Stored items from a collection
BEGIN
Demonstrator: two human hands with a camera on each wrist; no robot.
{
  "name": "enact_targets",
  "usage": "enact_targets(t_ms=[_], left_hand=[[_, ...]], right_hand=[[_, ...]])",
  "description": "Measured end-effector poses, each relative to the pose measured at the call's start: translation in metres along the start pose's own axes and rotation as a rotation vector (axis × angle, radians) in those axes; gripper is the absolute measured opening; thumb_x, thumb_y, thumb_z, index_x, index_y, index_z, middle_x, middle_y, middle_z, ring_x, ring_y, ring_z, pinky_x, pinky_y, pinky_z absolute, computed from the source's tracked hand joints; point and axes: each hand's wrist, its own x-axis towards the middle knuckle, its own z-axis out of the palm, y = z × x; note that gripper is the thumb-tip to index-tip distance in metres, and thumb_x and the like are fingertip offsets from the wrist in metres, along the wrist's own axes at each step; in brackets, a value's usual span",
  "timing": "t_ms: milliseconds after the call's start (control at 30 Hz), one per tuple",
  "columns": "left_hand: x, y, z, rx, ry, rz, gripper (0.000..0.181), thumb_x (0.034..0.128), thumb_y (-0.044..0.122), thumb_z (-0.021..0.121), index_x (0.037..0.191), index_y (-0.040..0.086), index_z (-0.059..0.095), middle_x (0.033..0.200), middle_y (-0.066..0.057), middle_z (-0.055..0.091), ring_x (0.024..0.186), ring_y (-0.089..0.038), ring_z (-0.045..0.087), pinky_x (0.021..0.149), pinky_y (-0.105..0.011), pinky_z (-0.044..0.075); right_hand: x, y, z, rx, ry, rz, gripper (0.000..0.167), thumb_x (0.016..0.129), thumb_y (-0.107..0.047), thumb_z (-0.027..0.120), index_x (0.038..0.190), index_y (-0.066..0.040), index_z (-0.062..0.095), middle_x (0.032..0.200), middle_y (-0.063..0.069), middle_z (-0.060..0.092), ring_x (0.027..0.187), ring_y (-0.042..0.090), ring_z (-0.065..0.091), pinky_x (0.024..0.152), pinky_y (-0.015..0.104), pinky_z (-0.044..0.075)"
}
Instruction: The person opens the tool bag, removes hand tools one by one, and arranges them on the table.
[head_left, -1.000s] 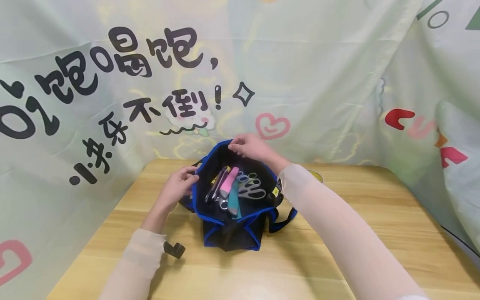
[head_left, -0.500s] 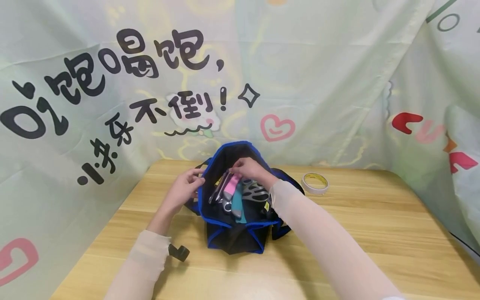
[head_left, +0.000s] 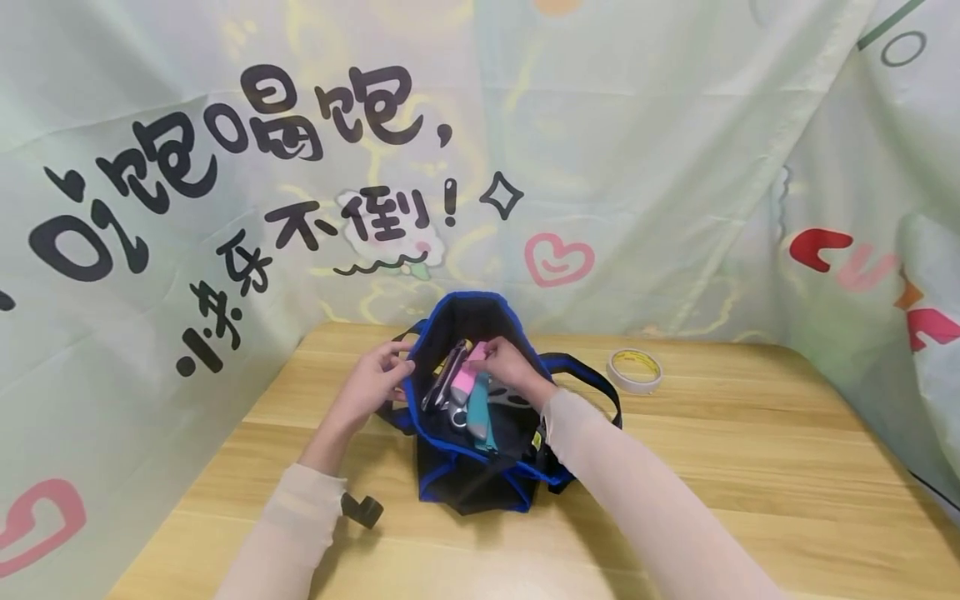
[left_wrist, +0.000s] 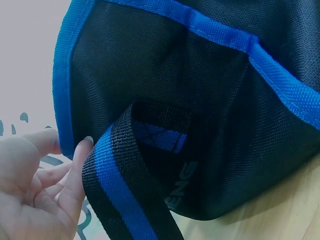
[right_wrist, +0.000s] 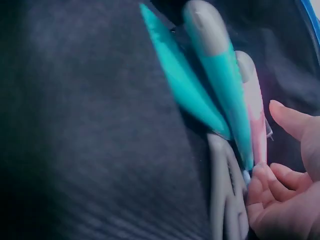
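A black fabric bag with blue trim (head_left: 474, 490) stands gaping on the table. My left hand (head_left: 372, 381) pinches its left rim between thumb and fingers; the left wrist view shows the blue-edged side (left_wrist: 64, 100) there. Inside the bag is my right hand (head_left: 513, 371). Its curled fingertips touch the lower end of a pink tool with a grey tip (right_wrist: 256, 107), while the thumb stands apart. Beside that lie a teal grey-tipped tool (right_wrist: 220, 75) and a flat teal piece (right_wrist: 187, 82). Grey scissor handles (right_wrist: 220, 180) lie by the fingers. Dark slim tools (head_left: 444, 377) lean at the left.
A roll of tape (head_left: 639, 387) lies on the wooden table (head_left: 750, 467) right of the bag. One strap (head_left: 596, 379) loops out on the right, another (left_wrist: 122, 192) hangs by the left hand. A printed cloth wall (head_left: 660, 167) closes off the back.
My right hand has come down from the far rim into the bag, to the pink tool. The tape roll has come into full view. My left hand keeps its hold on the rim.
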Motion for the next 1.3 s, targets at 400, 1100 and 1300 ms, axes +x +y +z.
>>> enact_targets(t_ms=[400, 1100, 1300], left_hand=[[-0.002, 0.002, 0.003, -0.029, -0.007, -0.011, 0.04, 0.0971, 0.009, 0.058, 0.134, -0.001, 0.05, 0.093, -0.016, 0.058, 0.07, -0.032, 0.061, 0.066, -0.041, 0.059], [-0.003, -0.001, 0.003, 0.006, -0.016, -0.022, 0.04, 0.0976, 0.012, 0.058, 0.135, 0.0, 0.05, 0.099, -0.02, 0.06, 0.073, -0.023, 0.064, 0.066, -0.037, 0.059], [0.0, -0.003, 0.002, 0.012, -0.014, -0.017, 0.04, 0.0978, 0.013, 0.058, 0.135, 0.0, 0.051, 0.101, -0.022, 0.06, 0.074, -0.023, 0.063, 0.066, -0.036, 0.058]], right_hand=[[-0.007, -0.003, 0.015, -0.089, 0.045, 0.066, 0.073, 0.081, -0.044, 0.076, 0.132, 0.003, 0.052, 0.118, 0.017, 0.061, 0.098, 0.027, 0.059, 0.086, 0.038, 0.051], [-0.007, 0.003, -0.006, 0.181, -0.059, 0.177, 0.045, 0.094, -0.022, 0.065, 0.13, 0.003, 0.058, 0.104, 0.015, 0.066, 0.086, 0.022, 0.064, 0.071, 0.03, 0.054], [-0.011, -0.005, -0.014, 0.296, -0.107, 0.214, 0.046, 0.094, -0.021, 0.066, 0.132, 0.003, 0.055, 0.107, 0.014, 0.064, 0.089, 0.024, 0.064, 0.072, 0.032, 0.054]])
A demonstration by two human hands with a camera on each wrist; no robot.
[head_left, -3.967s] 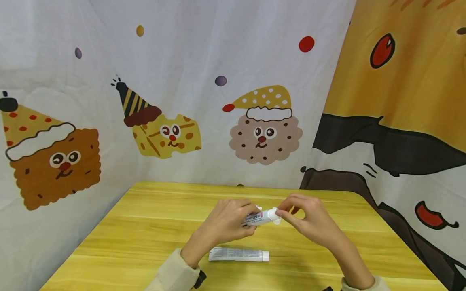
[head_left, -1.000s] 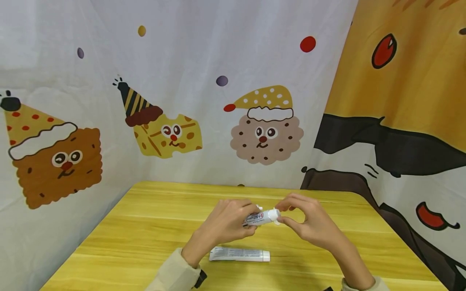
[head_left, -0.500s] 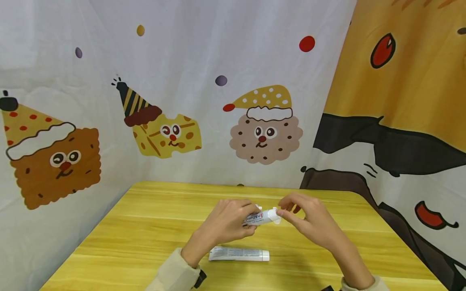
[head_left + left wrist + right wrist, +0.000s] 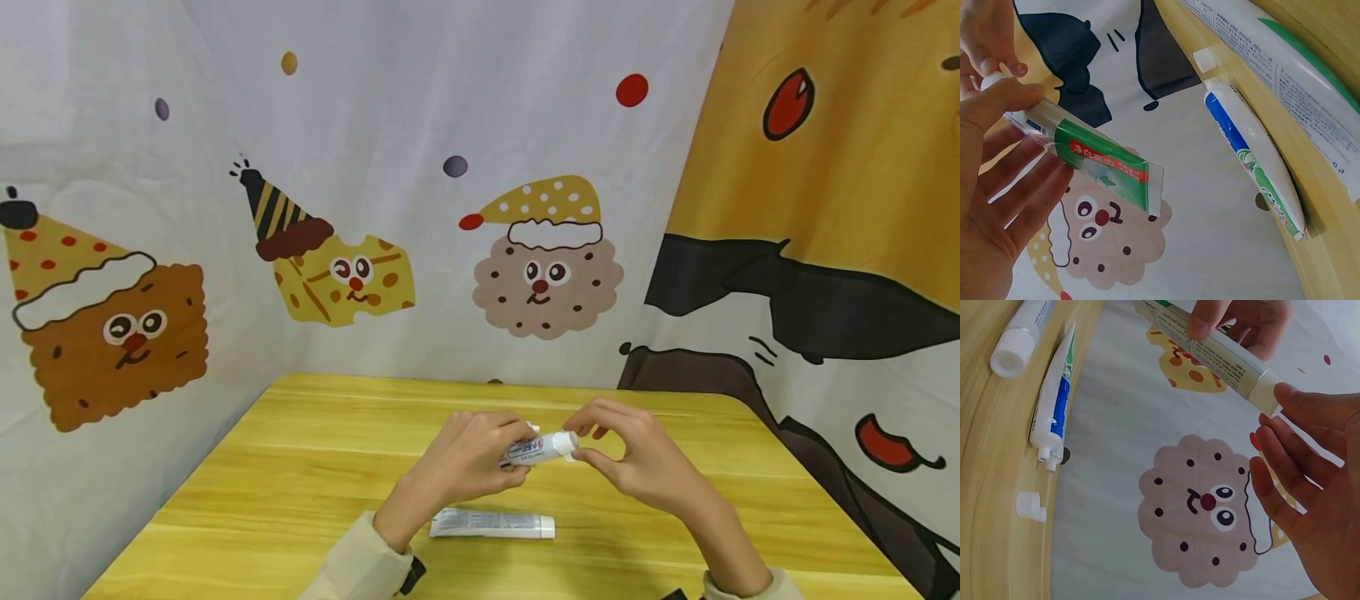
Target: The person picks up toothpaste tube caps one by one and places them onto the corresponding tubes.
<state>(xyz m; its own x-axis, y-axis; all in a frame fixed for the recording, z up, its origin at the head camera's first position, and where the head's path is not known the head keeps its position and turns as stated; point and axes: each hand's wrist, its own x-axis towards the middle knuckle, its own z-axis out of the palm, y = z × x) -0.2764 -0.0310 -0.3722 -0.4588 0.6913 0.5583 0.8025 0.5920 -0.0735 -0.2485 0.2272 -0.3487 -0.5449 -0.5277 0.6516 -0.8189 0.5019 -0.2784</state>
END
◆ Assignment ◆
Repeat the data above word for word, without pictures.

◆ The completed task ◆
Demonstrator: two human hands with a camera on each wrist; no robot.
{
  "name": "enact_targets",
  "usage": "enact_targets(t_ms=[_], left_hand=[[_, ...]], right_hand=[[_, ...]])",
  "description": "Measured end-effector poses, each relative to the pose measured at the call's start: translation in metres along the start pose's own axes and rotation as a rotation vector (axis × angle, radians) in those axes; gripper is the absolute measured opening; thumb_x, thumb_y, thumb_z, index_x, index_y, index_z, middle_x, middle_y, middle_z, ring_x, ring_y, ring_z, pinky_x, pinky_y, pinky_z absolute, computed from the source's tracked hand joints; point and axes: each hand's wrist, its own x-axis towards the middle knuckle, its own z-axis out of the palm, y = z × x; note that gripper is the thumb-tip to index-tip distance in metres, and thumb_x and the like are fingertip offsets from the wrist in metres, along the wrist's own axes at each step; in brackets, a value's usual span",
  "timing": "t_ms: milliseconds after the call's start (control at 30 Hz), one per tuple",
  "columns": "left_hand: x, y, z, rx, ry, rz, gripper (0.000..0.181), thumb_x (0.034..0.128), thumb_y (-0.044..0.122), thumb_z (-0.021..0.121), index_x (0.037..0.191), index_y (-0.040..0.086), index_z (-0.059..0.095), middle_x (0.033..0.200), middle_y (-0.066..0.057), middle_z (-0.055..0.091), ring_x (0.024..0.186), ring_y (-0.089..0.038), ring_z (-0.045..0.087), pinky_x (0.021..0.149), pinky_y (-0.105..0.011), pinky_z (-0.044..0.075); right_hand: x, y, z, rx, ry, rz, gripper (0.000..0.167), thumb_x (0.016..0.129), thumb_y (-0.107..0.047), thumb_z (-0.027..0.120), index_x (0.038..0.190), index_y (-0.066..0.040), index_z (-0.062..0.095), middle_x (0.032..0.200), middle_y (-0.063..0.069), middle_z (-0.060..0.092), ring_x (0.027..0.187), ring_y (-0.042..0.090), ring_z (-0.065..0.091), pinky_x (0.024..0.152), pinky_y (-0.015..0.104), pinky_z (-0.044..0.075)"
}
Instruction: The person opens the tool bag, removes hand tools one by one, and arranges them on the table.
[head_left, -1.000s] 
[head_left, -0.500s] 
[head_left, +0.000s] 
[left_wrist, +0.000s] 
[right_wrist, +0.000s] 
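A black fabric bag with blue trim (head_left: 474, 490) stands gaping on the table. My left hand (head_left: 372, 381) pinches its left rim between thumb and fingers; the left wrist view shows the blue-edged side (left_wrist: 64, 100) there. Inside the bag is my right hand (head_left: 513, 371). Its curled fingertips touch the lower end of a pink tool with a grey tip (right_wrist: 256, 107), while the thumb stands apart. Beside that lie a teal grey-tipped tool (right_wrist: 220, 75) and a flat teal piece (right_wrist: 187, 82). Grey scissor handles (right_wrist: 220, 180) lie by the fingers. Dark slim tools (head_left: 444, 377) lean at the left.
A roll of tape (head_left: 639, 387) lies on the wooden table (head_left: 750, 467) right of the bag. One strap (head_left: 596, 379) loops out on the right, another (left_wrist: 122, 192) hangs by the left hand. A printed cloth wall (head_left: 660, 167) closes off the back.
My right hand has come down from the far rim into the bag, to the pink tool. The tape roll has come into full view. My left hand keeps its hold on the rim.
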Motion for the next 1.3 s, targets at 400, 1100 and 1300 ms, axes +x +y +z.
>>> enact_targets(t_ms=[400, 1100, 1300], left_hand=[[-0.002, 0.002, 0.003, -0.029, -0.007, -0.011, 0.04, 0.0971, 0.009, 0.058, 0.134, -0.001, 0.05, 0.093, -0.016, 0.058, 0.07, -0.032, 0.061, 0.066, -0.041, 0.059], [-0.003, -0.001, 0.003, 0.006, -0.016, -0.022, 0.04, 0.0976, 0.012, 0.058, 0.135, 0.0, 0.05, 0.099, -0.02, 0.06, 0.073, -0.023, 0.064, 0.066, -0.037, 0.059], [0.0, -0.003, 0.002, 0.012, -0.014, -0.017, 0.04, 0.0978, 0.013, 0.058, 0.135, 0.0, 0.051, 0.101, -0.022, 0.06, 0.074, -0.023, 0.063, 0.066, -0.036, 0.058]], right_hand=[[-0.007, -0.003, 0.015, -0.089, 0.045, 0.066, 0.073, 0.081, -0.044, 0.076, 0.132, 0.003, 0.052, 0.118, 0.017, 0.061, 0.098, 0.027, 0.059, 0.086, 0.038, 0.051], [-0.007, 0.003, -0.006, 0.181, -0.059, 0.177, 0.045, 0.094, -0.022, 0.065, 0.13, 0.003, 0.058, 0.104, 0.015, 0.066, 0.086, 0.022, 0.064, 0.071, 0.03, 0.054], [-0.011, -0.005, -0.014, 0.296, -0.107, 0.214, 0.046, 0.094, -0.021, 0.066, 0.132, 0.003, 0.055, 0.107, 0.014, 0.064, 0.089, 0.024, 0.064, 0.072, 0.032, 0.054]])
A demonstration by two human hands with a camera on each wrist; no robot.
[head_left, -3.967s] 
[head_left, -1.000s] 
[head_left, -0.500s] 
[head_left + left wrist + right wrist, +0.000s] 
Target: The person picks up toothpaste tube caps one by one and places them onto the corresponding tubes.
<state>(xyz m; its own x-axis, y-axis; all in a frame fixed for the recording, z up, its origin at the head camera's first position, and where the head's path is not known the head keeps its position and turns as stated; point and axes: each hand's wrist, its own x-axis towards the middle knuckle, its own z-axis out of the palm, y = z × x) -0.2764 -0.0310 -0.3722 -0.4588 0.6913 0.5583 0.8025 0.5920 -0.0735 -0.2485 0.2272 -0.3487 -0.5449 -0.5277 0.6516 -0.8189 0.5019 -0.2784</state>

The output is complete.